Together, they sit in the town square tempting adults and children alike to wander over and play. In fact, the dogs wear blue vests that read “please pet me.”
“A lot of times after something like this people don’t want to talk to a human,” Fear told CNN. “After traumatic events people don’t want to deal with people, sometimes they just want that thing that they can touch, talk to without being judged, and it’s pretty much that simple.”

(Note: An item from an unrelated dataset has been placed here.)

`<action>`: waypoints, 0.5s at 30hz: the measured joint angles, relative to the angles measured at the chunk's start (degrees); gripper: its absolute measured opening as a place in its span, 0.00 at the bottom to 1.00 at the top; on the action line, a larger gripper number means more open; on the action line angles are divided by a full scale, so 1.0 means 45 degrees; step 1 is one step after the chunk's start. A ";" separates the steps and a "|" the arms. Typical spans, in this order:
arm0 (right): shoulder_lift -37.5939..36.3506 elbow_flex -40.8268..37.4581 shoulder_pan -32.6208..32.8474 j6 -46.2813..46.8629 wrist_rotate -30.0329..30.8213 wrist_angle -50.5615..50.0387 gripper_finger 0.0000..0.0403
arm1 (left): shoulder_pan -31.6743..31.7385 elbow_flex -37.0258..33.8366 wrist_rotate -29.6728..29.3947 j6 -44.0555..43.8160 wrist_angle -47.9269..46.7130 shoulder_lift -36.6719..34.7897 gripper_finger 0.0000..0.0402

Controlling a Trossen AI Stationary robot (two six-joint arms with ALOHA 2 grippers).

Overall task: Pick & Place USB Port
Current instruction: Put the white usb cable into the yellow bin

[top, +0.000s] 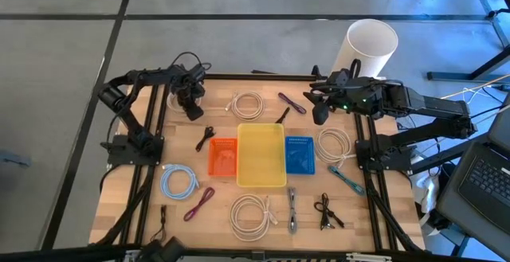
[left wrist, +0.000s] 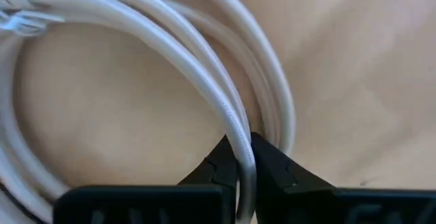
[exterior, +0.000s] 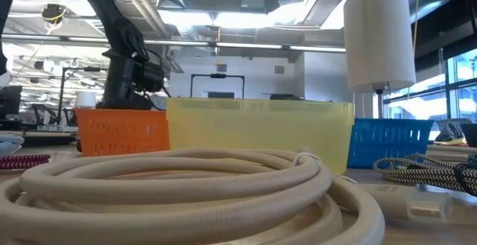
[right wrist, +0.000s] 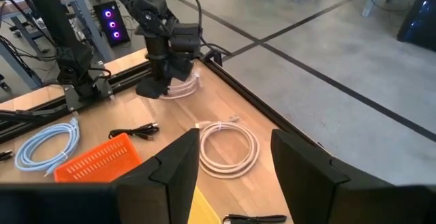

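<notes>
Left wrist view is showing the left end effector point(left wrist: 244, 163) clenching a white cable point(left wrist: 225, 108) at the bench's point(top: 119, 190) far-left corner; right end effector point(right wrist: 235, 163) is hovering released.

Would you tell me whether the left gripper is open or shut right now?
Shut: the left gripper has its dark fingers pinching a strand of the coiled white cable.

I'm working in what looks like a robotics lab or open industrial workshop: exposed ceiling ducts point(exterior: 223, 33) and strip lights point(exterior: 201, 18) run overhead. Far behind the wooden table point(top: 127, 190) stand benches, a computer tower point(right wrist: 109, 21) with glowing lights, and a polished concrete floor point(top: 64, 63).
</notes>
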 joint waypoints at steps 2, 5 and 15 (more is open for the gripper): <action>0.0000 0.0001 0.0000 -0.0037 0.0005 -0.0003 0.46 | -0.0004 0.0009 -0.0014 0.0014 -0.0626 -0.0568 0.03; 0.0000 0.0002 0.0000 -0.0301 0.0006 -0.0010 0.46 | 0.0000 0.0015 -0.0046 0.0028 -0.1729 -0.1680 0.03; 0.0000 0.0004 0.0000 -0.0614 0.0344 -0.0041 0.46 | -0.0105 0.0039 0.3789 -0.1786 -0.2931 -0.6699 0.03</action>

“They show unconditional love,” she added, pointing to the dogs.
There are signs of grief all over the town square. One woman kneels in front of a cross and cries, trembling so hard she struggles to catch her breath. On the bench behind her a family of three sit together reciting a prayer.

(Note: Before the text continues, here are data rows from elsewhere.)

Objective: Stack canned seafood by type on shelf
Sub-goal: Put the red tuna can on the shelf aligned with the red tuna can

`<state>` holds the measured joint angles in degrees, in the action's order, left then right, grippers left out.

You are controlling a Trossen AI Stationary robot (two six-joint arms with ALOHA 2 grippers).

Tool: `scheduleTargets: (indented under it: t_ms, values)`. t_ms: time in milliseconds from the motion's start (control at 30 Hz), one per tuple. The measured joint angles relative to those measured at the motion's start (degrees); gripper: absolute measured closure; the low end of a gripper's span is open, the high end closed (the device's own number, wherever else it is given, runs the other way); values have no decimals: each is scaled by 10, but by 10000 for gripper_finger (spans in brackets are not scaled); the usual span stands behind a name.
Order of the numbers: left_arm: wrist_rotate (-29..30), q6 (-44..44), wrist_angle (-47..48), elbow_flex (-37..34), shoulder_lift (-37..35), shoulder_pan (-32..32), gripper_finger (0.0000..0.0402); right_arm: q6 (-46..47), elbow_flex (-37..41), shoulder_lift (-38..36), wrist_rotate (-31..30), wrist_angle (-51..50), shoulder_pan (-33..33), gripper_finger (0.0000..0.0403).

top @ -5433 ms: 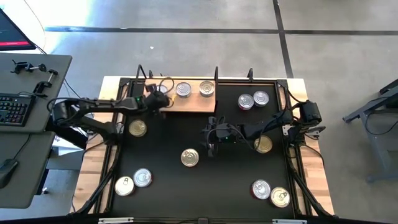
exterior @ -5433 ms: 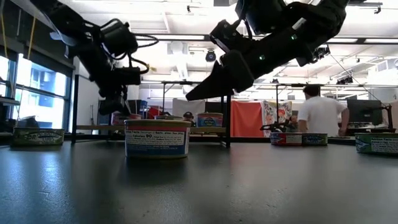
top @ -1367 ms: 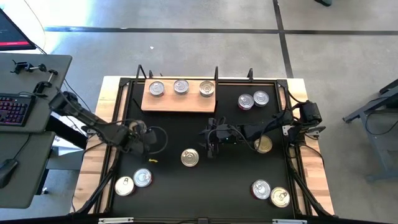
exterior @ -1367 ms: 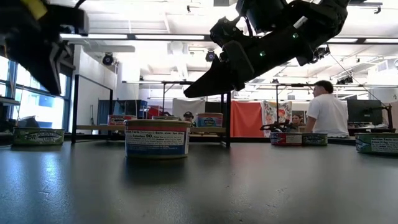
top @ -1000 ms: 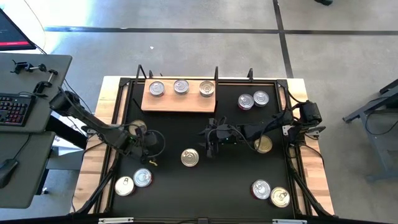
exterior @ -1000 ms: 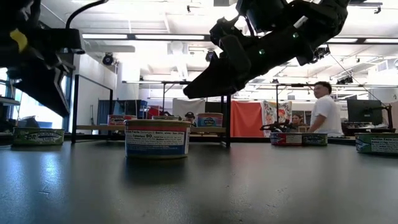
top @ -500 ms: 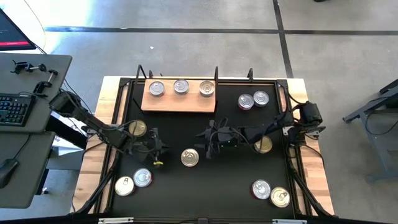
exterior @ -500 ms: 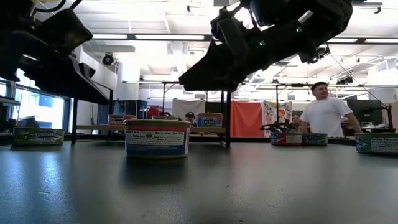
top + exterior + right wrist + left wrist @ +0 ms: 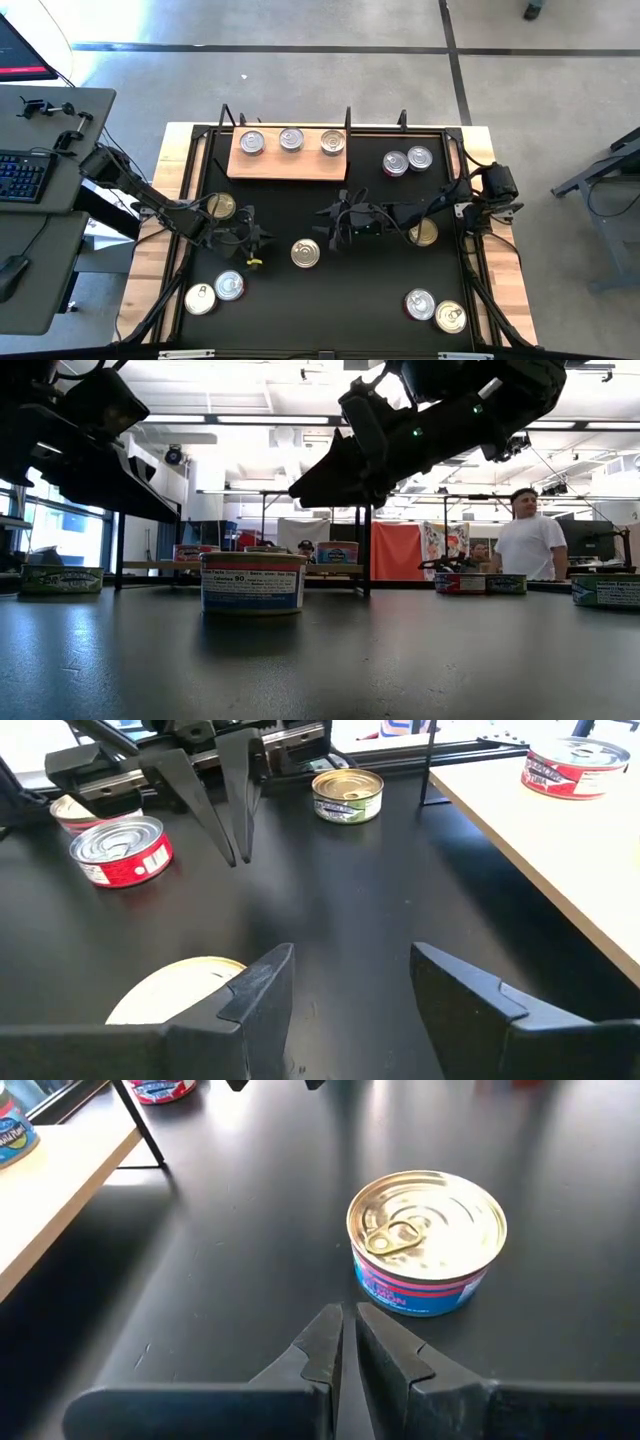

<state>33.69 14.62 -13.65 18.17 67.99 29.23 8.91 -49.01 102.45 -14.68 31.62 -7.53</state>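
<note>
1. Canned seafood, flat round tins with shiny pull-tab lids: three sit in a row on the light wooden shelf; the rest lie scattered across the black mat.
2. One blue-and-red-sided gold-lidded tin sits mid-mat between both grippers.
3. Left gripper, fingers pressed together, holds nothing, just beside that tin.
4. Right gripper, fingers spread wide, holds nothing, hovering near it.

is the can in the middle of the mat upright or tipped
Upright: the centre can sits flat on the mat, pull-tab lid facing up; its side label reads level in the low view.

Dark matte arms, blk cables, tapered wedge claw fingers
</note>
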Motion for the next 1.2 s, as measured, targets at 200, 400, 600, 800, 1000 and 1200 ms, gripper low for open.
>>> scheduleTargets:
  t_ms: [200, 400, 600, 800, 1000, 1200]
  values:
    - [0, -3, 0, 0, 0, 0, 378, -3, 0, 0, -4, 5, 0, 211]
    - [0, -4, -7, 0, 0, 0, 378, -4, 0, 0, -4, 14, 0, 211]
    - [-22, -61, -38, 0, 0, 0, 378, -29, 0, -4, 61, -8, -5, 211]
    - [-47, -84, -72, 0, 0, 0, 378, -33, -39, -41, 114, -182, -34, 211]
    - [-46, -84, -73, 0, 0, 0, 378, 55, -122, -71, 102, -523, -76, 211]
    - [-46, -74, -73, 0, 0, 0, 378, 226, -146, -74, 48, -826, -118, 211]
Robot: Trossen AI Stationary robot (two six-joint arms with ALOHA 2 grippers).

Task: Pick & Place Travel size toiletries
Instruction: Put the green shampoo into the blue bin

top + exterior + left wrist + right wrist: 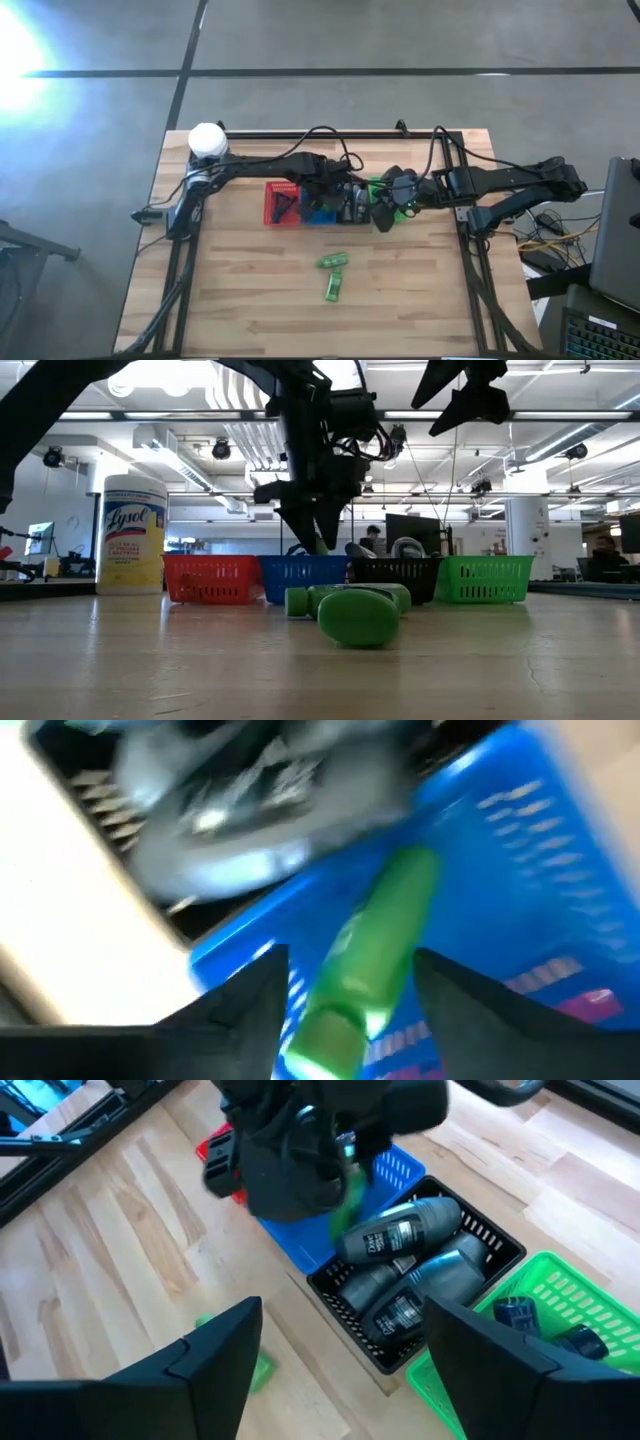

The air is heavy with sadness, and the children feel it — that is until they see the dogs. Suddenly their faces light up with smiles.
One little girl sits in the grass and hugs Miriam, an excitable, floppy eared princess who loves to be cuddled. When she pulls away, tears are seen streaming down her face. But as Miriam comes in for a kiss, she giggles. Her mother looks on fighting to hold back tears of her own.
“That’s why we’re here, to help people express their feelings,” Fear said.
Early Saturday, Fear and her team attended a private event where families directly impacted by the shooting gathered to grieve.
“You could tell a lot of the kids weren’t ready to talk yet. They would walk up to a dog pretty sad and confused,” she said. “But by the time they were done with that dog, they were hugging and smiling and even talking to the dog.”
Parents became overwhelmed with emotion when they saw their children interact with the animals, Fear said. For the first time in days their kids were smiling again.
At one point there was so much laughter coming from the area that officials became worried and came over to check what was happening, she said.
“It was our group with our dogs and kids,” Fear said. “I won’t say they were happy exactly, but they were enjoying the moment of forgetting about the horror.”
The process of grieving and healing will take a very long time, Fear said. For many, it has yet to begin.
“We will be back. In crisis like these, the healing doesn’t happen in four or five days. We’ll bring more dogs and we’ll stay as long as we’re needed.”